DeFi Provisions: Although not finalized, sources suggest that this section is unlikely to be the key factor causing the bill’s ultimate stall.
Legislators have explicitly warned that if significant progress is not made on the market structure bill within the coming weeks, the entire bill could be shelved as Congress enters a legislative deadlock during the spring, triggered by the midterm elections in November.
The bill aims to amend Section 1960 to ensure it only constrains individuals or entities with actual control over others’ funds. For decentralized protocol developers, if their software’s technical architecture does not hold user funds (e.g., purely open-source code tools), they should not be considered engaged in illegal remittance activities. The precise boundaries remain to be clarified in the final legislative text.

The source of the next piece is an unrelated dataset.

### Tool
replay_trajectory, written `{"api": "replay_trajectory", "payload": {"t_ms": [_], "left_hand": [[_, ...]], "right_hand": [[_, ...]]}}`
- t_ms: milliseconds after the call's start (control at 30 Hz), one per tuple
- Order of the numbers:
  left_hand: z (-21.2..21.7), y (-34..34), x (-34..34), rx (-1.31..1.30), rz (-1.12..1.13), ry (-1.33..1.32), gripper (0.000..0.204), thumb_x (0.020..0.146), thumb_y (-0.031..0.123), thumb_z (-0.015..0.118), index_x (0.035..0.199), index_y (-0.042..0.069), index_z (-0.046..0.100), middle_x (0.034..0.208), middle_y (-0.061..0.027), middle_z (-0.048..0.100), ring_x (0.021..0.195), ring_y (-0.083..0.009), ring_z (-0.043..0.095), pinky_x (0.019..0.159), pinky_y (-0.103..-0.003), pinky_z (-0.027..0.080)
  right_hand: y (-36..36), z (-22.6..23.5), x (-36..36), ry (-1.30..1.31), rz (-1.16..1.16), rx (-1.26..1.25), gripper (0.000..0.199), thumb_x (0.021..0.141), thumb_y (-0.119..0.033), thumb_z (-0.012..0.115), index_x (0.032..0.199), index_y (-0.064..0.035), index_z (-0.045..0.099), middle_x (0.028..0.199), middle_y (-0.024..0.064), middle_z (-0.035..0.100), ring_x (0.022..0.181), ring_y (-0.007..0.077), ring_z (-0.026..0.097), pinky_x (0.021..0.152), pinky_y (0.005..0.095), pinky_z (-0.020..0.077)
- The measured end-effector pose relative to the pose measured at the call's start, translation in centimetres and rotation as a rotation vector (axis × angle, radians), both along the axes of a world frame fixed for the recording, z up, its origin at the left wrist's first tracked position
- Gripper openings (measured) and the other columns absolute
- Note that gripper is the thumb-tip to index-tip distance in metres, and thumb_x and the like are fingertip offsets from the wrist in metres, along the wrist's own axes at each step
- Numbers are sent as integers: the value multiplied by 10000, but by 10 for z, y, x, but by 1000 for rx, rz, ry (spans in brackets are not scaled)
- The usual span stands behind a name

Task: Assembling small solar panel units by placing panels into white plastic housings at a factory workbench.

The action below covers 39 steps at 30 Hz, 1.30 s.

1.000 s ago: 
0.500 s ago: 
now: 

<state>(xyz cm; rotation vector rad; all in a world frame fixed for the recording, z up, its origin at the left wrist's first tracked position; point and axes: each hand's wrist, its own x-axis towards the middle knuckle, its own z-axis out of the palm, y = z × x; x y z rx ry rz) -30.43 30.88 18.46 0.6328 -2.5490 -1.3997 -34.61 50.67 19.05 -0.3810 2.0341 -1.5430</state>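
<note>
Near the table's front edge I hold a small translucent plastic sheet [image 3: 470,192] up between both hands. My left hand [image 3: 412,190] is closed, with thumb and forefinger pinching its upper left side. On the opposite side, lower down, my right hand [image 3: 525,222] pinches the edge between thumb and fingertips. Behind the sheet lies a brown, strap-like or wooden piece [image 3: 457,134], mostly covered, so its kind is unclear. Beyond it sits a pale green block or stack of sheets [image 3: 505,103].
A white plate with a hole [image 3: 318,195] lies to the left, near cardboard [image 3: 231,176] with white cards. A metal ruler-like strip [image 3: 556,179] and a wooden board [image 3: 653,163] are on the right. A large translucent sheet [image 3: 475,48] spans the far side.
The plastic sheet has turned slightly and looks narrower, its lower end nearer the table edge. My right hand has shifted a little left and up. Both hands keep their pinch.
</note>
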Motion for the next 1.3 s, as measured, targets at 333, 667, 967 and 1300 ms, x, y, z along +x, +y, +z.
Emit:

Current assessments suggest that protections for DeFi developers in this bill are unlikely to be the main reason for the failure of the market structure bill. The real legislative hurdles are the disagreements over stablecoin yield mechanisms and the conflict of interest language related to Trump’s crypto investments. These issues are far more politically sensitive than the technical protections for DeFi developers.
The introduction of the bill does not automatically alter existing rulings. Its provisions will apply to future cases once enacted. The case of Tornado Cash developer Roman Storm will not be retroactively affected; however, if the bill ultimately passes, future developers of similar software will have clearer legal protections against criminal liability.